Gene, anzi Eugenio: avresti mai immaginato una roba simile nella Romagna tua?
«Io sono nato a Fidenza, sono parmigiano ma ormai vivo qui a Faenza da anni e la Romagna è un guscio che sento mio. Stasera sono a Portogruaro per andare in scena a teatro con il Movimento del nulla, la pièce con cui sono i tour. Ma il cuore è a Faenza».

Come hai vissuto quegli attimi di terrore?
«Male. Il giorno della grande alluvione mi trovavo a Roma per lavoro quando è arrivata la segnalazione che il quartiere vicino a casa nostra, a Faenza, si stava allagando. Ero a Roma negli studi di Quarta Repubblica e non riuscivo a comunicare bene con mia moglie, i telefoni prendevano male. Per fortuna lei ha avuto la freddezza di recuperare le bambine e portarle via, dai nonni».

La paura e l’ignoto: sensazione terrificante?
«Una sensazione pazzesca. L’inondazione del fiume Lamone, quando sono tornato a Faenza, era arrivato a sei metri. Grazie al cielo, l’acqua si è fermata e in casa abbiamo avuto danni lievi. Ho amici qui a Faenza che hanno perso tutte le cose più care che avevano».

E adesso?
«Quando diciamo che questa regione non è abituata a chiedere, ma a rimboccarsi le maniche è vero, però mai come in questo momento siamo soli, non ce la possiamo fare. Abbiamo un disperato bisogna di aiuto».

È stato fatto tutto il possibile da chi aveva le competenze alla salvaguardia idrogeologica?
«Non è il tempo delle polemiche ma dico questo: Bonaccini, che stimo, sarebbe un ottimo commissario per affrontare questa emergenza ma se mettono uno migliore di Stefano, ben venga. Qui c’è bisogno di un fuoriclasse dell’emergenza, Bonaccini o un altro».

Gli angeli, seppur del fango, esistono, vero?
«Sono ragazzi fantastici, arrivano da ogni angolo d’Italia, alla sera distrutti bevono un bicchiere di vino con noi, ci danno calore. Dovrebbero far loro un monumento”.


Ti è tornata, nelle ultime ore, un po’ la voglia di pensare a cose lievi, alla leggerezza, alla satira, al sorriso?
«L’altra sera, insieme a Giacobazzi, abbiamo organizzato una serata per raccogliere fondi. Lo farei ogni sera».

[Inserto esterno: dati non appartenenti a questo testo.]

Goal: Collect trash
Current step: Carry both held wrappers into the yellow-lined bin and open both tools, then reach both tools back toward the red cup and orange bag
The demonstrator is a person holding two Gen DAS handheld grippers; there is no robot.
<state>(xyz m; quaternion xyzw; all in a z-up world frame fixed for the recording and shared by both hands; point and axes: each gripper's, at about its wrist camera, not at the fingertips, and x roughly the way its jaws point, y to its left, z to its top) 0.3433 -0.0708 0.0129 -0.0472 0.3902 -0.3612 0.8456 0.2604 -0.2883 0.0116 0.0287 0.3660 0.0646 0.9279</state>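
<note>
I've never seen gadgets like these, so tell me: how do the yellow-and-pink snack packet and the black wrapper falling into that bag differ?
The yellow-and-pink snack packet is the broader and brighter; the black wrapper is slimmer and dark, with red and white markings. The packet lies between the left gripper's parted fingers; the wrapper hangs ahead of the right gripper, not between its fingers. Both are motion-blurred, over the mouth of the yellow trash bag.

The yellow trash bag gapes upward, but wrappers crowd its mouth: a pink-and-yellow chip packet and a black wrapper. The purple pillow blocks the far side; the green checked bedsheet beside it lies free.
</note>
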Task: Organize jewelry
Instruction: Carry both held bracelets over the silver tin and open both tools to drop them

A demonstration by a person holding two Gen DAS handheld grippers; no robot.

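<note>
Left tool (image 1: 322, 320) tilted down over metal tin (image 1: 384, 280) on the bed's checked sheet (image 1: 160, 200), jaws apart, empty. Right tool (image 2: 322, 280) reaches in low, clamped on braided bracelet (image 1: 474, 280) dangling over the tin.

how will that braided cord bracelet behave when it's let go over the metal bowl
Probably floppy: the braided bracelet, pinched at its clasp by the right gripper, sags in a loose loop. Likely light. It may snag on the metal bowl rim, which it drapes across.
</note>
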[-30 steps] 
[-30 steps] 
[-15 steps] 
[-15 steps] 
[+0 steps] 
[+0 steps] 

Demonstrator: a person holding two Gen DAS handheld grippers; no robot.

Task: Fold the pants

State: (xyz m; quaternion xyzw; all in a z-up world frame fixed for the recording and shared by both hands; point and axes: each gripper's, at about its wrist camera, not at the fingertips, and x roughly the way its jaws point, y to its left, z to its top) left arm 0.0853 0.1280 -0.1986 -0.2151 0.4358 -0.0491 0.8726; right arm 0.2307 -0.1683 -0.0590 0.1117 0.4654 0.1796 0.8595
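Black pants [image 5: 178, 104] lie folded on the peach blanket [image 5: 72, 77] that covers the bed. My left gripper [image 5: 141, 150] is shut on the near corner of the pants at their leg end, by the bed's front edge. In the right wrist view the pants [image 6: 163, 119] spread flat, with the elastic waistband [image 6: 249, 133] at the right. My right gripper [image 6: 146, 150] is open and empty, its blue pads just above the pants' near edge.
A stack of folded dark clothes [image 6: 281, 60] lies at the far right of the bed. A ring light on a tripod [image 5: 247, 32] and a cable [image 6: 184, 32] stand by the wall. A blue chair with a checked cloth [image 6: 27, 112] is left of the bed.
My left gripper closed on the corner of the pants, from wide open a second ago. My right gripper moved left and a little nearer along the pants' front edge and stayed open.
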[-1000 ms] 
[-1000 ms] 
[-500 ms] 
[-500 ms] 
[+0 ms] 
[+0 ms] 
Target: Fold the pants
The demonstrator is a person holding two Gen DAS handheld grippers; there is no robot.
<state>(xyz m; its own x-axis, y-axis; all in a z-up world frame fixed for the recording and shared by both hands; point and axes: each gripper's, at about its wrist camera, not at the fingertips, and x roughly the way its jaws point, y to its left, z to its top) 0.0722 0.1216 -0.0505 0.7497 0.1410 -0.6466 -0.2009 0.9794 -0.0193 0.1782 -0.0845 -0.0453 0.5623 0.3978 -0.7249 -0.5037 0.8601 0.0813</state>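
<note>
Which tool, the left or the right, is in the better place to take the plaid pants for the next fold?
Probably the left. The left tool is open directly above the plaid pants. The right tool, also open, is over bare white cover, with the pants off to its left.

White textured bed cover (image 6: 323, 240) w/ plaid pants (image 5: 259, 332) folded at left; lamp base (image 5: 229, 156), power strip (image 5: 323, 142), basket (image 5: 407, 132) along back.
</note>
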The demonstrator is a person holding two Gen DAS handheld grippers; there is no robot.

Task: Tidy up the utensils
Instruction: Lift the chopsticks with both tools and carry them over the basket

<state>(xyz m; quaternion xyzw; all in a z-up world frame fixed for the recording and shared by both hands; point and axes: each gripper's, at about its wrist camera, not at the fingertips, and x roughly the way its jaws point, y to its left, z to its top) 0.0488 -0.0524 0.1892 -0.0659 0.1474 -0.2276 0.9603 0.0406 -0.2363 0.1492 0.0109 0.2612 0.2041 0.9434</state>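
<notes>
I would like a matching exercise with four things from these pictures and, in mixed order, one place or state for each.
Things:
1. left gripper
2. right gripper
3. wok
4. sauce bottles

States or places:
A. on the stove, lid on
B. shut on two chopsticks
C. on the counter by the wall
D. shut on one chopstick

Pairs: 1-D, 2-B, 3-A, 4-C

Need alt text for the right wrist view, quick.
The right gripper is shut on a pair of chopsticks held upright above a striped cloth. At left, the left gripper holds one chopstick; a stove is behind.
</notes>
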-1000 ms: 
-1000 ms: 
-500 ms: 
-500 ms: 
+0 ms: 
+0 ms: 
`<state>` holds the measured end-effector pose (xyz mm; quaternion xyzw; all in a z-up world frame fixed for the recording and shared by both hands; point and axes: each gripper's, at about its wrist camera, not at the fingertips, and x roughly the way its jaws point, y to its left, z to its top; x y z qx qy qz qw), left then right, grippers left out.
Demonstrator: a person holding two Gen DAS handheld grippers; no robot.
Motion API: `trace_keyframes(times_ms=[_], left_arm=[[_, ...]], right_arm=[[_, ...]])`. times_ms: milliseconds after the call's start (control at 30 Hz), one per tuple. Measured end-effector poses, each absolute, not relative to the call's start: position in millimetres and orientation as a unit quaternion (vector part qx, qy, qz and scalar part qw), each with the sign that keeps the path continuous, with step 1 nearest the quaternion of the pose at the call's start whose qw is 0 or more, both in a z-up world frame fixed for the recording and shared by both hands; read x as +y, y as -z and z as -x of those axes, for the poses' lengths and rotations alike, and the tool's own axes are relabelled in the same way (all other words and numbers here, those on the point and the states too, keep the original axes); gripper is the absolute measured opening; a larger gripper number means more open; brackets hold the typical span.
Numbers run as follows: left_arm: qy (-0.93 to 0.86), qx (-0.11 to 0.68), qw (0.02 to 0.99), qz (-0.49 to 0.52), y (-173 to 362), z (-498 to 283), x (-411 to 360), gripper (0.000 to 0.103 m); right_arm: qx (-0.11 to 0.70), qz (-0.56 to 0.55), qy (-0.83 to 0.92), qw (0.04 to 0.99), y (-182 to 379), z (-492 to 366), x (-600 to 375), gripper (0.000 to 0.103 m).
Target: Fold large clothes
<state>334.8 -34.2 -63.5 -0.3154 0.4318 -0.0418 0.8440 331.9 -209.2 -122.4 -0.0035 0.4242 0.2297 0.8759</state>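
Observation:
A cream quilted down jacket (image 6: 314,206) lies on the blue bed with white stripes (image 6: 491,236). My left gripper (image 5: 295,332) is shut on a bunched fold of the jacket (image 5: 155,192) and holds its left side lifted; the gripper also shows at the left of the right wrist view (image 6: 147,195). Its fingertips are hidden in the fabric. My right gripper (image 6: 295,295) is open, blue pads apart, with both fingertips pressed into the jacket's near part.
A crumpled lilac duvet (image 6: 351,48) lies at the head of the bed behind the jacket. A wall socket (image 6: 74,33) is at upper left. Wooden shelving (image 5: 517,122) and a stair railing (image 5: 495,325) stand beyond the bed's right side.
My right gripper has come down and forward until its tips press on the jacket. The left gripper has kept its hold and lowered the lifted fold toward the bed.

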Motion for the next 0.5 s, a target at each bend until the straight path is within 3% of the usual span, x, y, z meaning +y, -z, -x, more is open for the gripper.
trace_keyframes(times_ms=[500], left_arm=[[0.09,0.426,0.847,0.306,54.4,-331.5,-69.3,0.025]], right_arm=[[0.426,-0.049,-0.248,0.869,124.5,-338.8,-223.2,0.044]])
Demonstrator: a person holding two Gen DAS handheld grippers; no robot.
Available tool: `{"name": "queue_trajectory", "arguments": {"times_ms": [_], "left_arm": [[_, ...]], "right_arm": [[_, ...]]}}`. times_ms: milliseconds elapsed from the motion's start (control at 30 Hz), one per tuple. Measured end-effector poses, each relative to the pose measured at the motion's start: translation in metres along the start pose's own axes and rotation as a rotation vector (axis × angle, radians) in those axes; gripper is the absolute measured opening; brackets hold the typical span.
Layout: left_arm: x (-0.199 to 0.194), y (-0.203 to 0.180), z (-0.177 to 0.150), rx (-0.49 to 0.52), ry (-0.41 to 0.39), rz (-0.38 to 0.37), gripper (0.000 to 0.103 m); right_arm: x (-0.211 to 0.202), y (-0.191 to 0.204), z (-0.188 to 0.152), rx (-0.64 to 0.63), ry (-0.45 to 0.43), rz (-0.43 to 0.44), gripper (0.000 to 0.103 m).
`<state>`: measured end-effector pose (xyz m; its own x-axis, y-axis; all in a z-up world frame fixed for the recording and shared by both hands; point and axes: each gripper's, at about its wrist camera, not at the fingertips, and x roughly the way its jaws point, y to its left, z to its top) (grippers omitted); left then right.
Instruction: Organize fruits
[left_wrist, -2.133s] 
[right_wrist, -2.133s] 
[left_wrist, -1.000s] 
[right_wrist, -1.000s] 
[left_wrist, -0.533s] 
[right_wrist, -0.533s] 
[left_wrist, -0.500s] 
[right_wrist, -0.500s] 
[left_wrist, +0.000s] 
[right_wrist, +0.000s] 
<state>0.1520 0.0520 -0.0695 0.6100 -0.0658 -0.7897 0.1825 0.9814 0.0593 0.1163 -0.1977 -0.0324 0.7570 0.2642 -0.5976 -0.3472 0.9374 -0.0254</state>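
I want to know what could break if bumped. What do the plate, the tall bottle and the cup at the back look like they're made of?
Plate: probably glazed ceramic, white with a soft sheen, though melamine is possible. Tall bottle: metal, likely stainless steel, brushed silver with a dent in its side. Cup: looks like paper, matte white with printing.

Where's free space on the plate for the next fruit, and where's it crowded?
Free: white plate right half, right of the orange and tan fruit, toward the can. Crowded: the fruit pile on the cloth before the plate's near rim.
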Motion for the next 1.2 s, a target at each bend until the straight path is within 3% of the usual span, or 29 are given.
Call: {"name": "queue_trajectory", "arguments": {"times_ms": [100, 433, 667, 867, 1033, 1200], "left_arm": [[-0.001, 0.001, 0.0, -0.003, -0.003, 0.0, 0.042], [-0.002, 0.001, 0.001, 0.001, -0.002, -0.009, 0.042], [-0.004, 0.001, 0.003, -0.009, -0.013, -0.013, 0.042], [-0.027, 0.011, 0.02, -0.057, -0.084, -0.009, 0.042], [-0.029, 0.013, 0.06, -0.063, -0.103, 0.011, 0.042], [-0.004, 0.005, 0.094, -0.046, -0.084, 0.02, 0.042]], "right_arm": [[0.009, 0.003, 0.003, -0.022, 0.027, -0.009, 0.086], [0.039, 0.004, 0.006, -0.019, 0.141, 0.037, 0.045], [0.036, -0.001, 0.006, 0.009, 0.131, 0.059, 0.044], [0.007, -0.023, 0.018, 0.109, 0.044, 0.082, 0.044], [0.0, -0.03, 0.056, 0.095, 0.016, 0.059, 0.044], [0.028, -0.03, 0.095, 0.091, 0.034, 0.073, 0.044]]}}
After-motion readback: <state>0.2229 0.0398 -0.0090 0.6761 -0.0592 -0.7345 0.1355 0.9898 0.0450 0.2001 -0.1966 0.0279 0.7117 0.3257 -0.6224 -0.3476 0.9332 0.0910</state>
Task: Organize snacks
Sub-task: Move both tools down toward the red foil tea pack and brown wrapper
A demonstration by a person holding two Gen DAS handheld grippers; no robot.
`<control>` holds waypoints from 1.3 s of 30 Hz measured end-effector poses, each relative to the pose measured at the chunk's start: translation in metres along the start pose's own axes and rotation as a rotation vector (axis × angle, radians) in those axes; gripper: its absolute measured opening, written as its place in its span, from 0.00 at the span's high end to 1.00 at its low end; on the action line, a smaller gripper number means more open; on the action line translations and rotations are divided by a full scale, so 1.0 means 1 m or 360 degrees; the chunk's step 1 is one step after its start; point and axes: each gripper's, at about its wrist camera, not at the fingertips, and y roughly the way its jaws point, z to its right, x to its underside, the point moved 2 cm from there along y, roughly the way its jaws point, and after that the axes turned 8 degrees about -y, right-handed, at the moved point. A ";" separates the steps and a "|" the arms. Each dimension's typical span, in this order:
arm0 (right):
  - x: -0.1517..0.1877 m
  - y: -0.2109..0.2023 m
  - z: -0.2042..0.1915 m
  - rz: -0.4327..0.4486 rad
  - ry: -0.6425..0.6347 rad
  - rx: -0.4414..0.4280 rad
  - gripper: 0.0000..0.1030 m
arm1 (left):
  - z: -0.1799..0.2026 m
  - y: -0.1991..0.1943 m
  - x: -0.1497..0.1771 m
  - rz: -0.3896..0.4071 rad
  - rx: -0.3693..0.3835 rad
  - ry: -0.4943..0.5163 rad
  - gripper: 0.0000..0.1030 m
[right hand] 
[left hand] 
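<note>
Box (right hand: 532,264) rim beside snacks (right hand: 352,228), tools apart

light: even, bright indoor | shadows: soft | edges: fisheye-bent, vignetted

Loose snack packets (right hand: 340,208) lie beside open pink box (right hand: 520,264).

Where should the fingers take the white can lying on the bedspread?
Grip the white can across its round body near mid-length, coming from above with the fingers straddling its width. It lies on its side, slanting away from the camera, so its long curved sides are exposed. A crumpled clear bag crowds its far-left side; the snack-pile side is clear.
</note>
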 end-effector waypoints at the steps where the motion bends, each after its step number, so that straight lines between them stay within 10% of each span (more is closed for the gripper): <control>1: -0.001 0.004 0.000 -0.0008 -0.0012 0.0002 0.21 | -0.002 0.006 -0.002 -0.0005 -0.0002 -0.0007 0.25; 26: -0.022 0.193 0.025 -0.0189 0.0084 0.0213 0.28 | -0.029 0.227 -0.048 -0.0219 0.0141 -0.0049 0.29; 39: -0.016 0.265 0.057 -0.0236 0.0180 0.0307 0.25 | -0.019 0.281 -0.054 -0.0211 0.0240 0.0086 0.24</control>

Nella tua ultima pièce teatrale hai lanciato il Movimento del Nulla: di che si tratta?
«È un monologo dai contorni comici ma che riguarda assolutamente i politici visto che il sottotitolo è: “Non manterremo le promesse, ma noi ve lo diciamo prima”».

 

È una provocazione geniale...
«Mica tanto provocazione. È la discesa in campo di un movimento nuovo che porterà gli italiani finalmente a tornare a votare, visto che ormai non lo fanno più da tempo, e porterà persone come Meloni, Salvini, Schlein, Renzi, Calenda e Conte a trovarsi un lavoro vero, perché noi li spazzeremo».

Ha (ehm...) un programma questo movimento che mi ricorda un po’ i 5 Stelle?
«Gli obiettivi che enuncio a teatro sono: basta truffe agli anziani ma truffe a tutti, saremo un governo ladro anche quando non piove, ricostruiremo l’Italia abusivamente, infine lavorare meno lavorare voi».

Non hai notato che oggi i politici di ogni partito ridono di più rispetto a quelli delle tribune politiche archeologiche di Jader Jacobelli o Ugo Zatterin?
«Fanno tutti finta di essere ironici, di ridere ma solo perché gli dicono di fare così».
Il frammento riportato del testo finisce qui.